Professor Reagen is also notable in that he gives Ph.D. candidates a lot of freedom to explore the questions that are important to them. Private Inference is an exciting space to work in, because it’s so new that it presents a lot of challenges, and I’m getting a chance to make my own mark.

As far as what’s so great about Brooklyn, I really appreciate the chance to step outside my door and go running or cycling. Doing research like ours requires mental clarity and energy, and getting outside helps a lot.

 

What do you foresee for after graduation?

There are so many great companies leveraging Large Language Models now. It’s not just the big ones everyone knows like Google DeepMind; there are startups like OpenAI and Anthropic doing interesting things and making huge impacts. I’d like to return to the industry and get the end-to-end experience — seeing how ideas evolve from research to real-world impact. I’m especially motivated by the opportunity to create a tangible impact at scale, and eventually, I hope to channel that experience into launching a startup of my own. Considering the entrepreneurial spirit at NYU Tandon and throughout Brooklyn, I’m certainly in the right place to start thinking that way.


Jennifer Yeom

Department of Electrical and Computer Engineering

Jennifer Yeom headshot

 

How did you choose your field of study, and what led you to Tandon?

My dad was a professor of computer science, so the idea of a career in STEM always seemed natural to me. During my first year of studying electrical engineering at the University of Washington, it struck me how expensive higher education was. One friend who was apparently savvier than I was had already signed up for Reserve Officers' Training Corps (ROTC), and when I found out they were offering full scholarships for engineering majors, that became an easy decision.

When I graduated in 2012 as a Second Lieutenant in the Air Force, they sent me to earn a master’s degree at the Air Force Institute of Technology, where I focused on signal processing and machine learning.

Once I had earned my M.S., I tested navigation systems at a base in New Mexico for three years, and then I entered the Air Force’s Test Pilot School. You’ve probably seen F-16s fighter jets–the ones with the needle-like noses. After I finished school, my job was to go up with the test pilots and collect data and analyze the plane’s capabilities and performance. It was physically demanding but exciting.

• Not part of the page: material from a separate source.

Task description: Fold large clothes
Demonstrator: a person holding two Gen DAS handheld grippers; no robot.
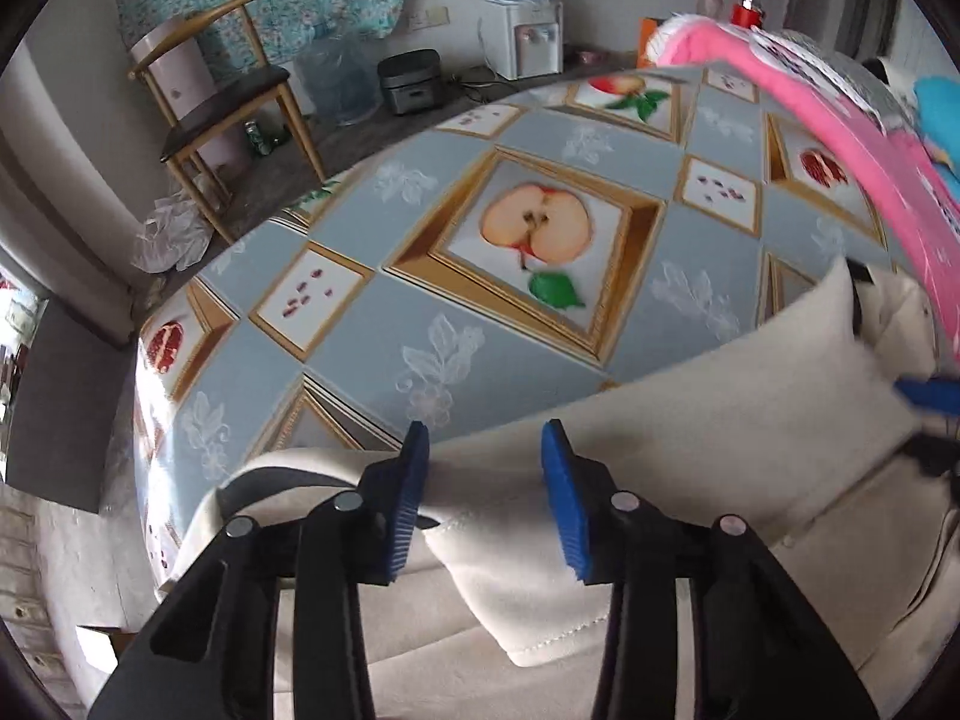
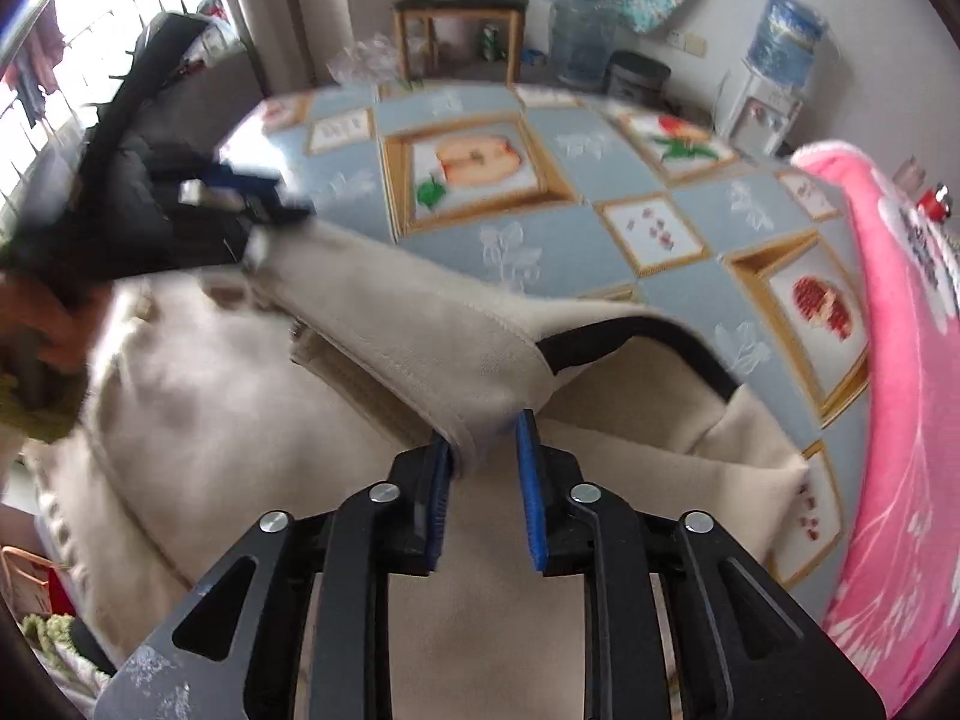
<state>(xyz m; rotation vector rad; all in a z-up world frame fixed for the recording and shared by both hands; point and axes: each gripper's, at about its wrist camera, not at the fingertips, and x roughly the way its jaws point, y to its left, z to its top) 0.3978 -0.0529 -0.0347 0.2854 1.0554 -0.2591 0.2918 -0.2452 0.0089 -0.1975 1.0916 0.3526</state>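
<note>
Fruit-print tablecloth; cream garment fold between right gripper jaws.

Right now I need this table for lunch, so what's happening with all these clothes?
A person holding two grippers is folding a cream fleece garment with a black-trimmed collar on the fruit-patterned tablecloth. The left gripper straddles a folded flap, its pads not pressing. The right gripper has the sleeve's hem between its pads, though the grip looks loose. A pink blanket lies alongside.
</note>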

I was later moved to Colorado to test satellite systems, and I started to think about earning a doctoral degree so that maybe I could teach at the U.S. Air Force Academy.

I was very interested in robotics, because I saw a great need in the military for robotics expertise, but the Institute didn’t have a robotics program. The Air Force agreed that I could remain on active duty and take three years to earn a Ph.D. if I could find a university that would not only admit me but would award me a scholarship.

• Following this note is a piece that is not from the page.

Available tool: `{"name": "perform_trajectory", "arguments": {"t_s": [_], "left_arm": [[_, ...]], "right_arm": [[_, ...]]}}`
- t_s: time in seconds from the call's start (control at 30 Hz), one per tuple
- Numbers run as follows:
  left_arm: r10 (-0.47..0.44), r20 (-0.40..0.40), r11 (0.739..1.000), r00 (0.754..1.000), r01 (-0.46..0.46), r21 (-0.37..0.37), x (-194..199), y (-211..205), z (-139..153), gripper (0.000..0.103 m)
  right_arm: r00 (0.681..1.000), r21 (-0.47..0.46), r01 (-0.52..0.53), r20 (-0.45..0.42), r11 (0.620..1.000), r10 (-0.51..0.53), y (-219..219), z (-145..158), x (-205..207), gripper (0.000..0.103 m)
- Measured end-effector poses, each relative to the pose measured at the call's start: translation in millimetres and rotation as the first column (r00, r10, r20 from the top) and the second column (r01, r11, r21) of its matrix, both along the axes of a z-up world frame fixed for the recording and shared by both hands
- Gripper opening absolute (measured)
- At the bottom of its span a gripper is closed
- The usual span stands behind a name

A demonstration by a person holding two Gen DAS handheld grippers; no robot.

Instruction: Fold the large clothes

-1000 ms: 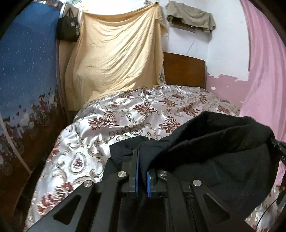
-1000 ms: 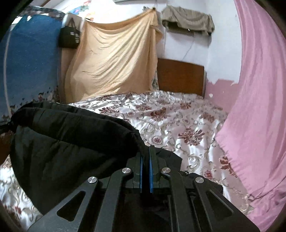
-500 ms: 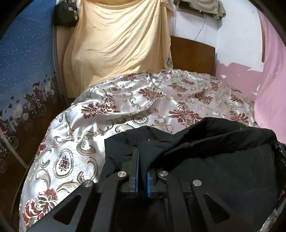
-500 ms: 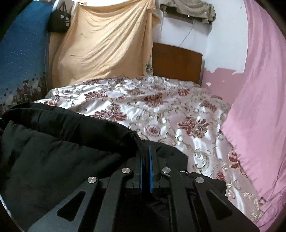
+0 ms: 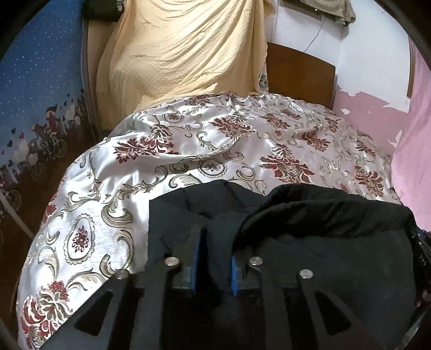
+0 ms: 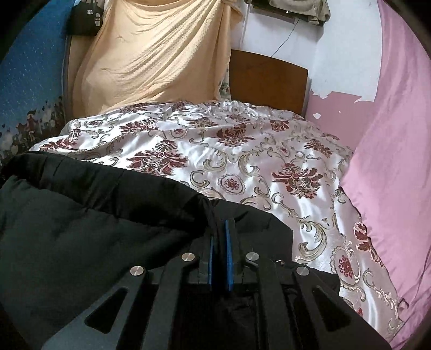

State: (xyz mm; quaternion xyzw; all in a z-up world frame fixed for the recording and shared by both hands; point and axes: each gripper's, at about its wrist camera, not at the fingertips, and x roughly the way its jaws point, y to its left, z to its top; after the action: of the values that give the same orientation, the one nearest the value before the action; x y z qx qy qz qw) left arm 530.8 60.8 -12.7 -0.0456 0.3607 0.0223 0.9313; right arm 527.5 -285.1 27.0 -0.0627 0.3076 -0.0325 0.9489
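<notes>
At the far left hangs a blue curtain (image 5: 29,88) with a dark printed border of small figures. Right of it a yellow sheet (image 5: 183,51) drapes down to the bed's far end, with a black bag (image 6: 86,17) at its upper left corner. A brown headboard (image 6: 266,80) stands against the white and pink wall, and a pink curtain (image 6: 398,140) fills the right side.

The bed (image 5: 188,150) wears a shiny white cover with red and gold flowers. The black garment (image 5: 323,242) lies on its near end, bunched in thick folds, spanning between both grippers.

The left gripper (image 5: 214,258) has its blue-padded fingers (image 5: 195,258) a little apart, with a fold of the garment running between them; whether they press it I cannot tell. A flat dark flap of the garment spreads on the cover just beyond it.

The right gripper (image 6: 219,255) has its fingers (image 6: 229,258) nearly together, clamped on a thin edge of the garment, whose bulk piles up to its left.
</notes>
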Motion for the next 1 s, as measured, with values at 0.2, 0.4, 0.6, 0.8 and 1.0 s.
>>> {"name": "perform_trajectory", "arguments": {"t_s": [0.2,0.4,0.6,0.8,1.0], "left_arm": [[0.064,0.06,0.997,0.996,-0.061,-0.052,-18.3,13.0,11.5,0.089],[0.001,0.114,1.0,0.994,0.0,-0.009,-55.0,5.7,20.7,0.091],[-0.209,0.141,0.978,0.968,0.204,0.052,-106.5,-35.9,-4.2,0.094],[-0.303,0.147,0.953,0.941,0.299,0.05,-114.8,-64.4,-16.7,0.101],[-0.3,0.124,0.949,0.946,0.284,0.136,-84.1,-82.4,-16.9,0.103]], "right_arm": [[1.0,0.044,-0.019,0.022,0.999,0.018,-5.4,9.7,-9.2,0.042],[0.993,0.079,-0.069,0.103,0.994,0.06,-0.2,25.7,-48.0,0.076],[0.974,0.096,-0.193,0.136,0.976,0.179,16.6,0.8,-116.0,0.089],[0.968,0.108,-0.231,0.129,0.967,0.216,25.5,-19.8,-130.7,0.09],[0.968,0.077,-0.242,0.083,0.967,0.236,30.3,-25.7,-93.3,0.09]]}}
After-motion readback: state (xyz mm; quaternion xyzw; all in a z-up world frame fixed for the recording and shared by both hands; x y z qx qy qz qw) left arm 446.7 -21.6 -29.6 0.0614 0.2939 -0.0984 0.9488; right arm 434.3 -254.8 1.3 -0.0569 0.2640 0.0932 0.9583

NYU Tandon came through for me. I’m now a Major, and I think I might be the first active-duty Air Force officer they’ve ever had as a doctoral student.

 

Can you describe your work in simple terms?

I work with Professor Giuseppe Loianno on drones. I’m interested in fault detection and safety assurance. You’re probably familiar with quadcopters, which are drones with four rotors. You see them a lot because they’re inexpensive, but that means they’re also somewhat unpredictable. I’m studying how best to prevent accidents if a propeller or motor fails.

 

What has been the best part of studying at NYU and being in Brooklyn?

I really have the best of both worlds here — remaining in the Air force and getting the chance to do academic research on a topic I find fascinating, all while getting to live in Brooklyn.

 

What do you foresee for after graduation?

With the military, nothing is left up to chance, so I don’t have to guess. I’ll be going to Nevada as a flight test engineer after I graduate, and when I’m done with that assignment, I’ll have the chance to join the faculty of the USAFA.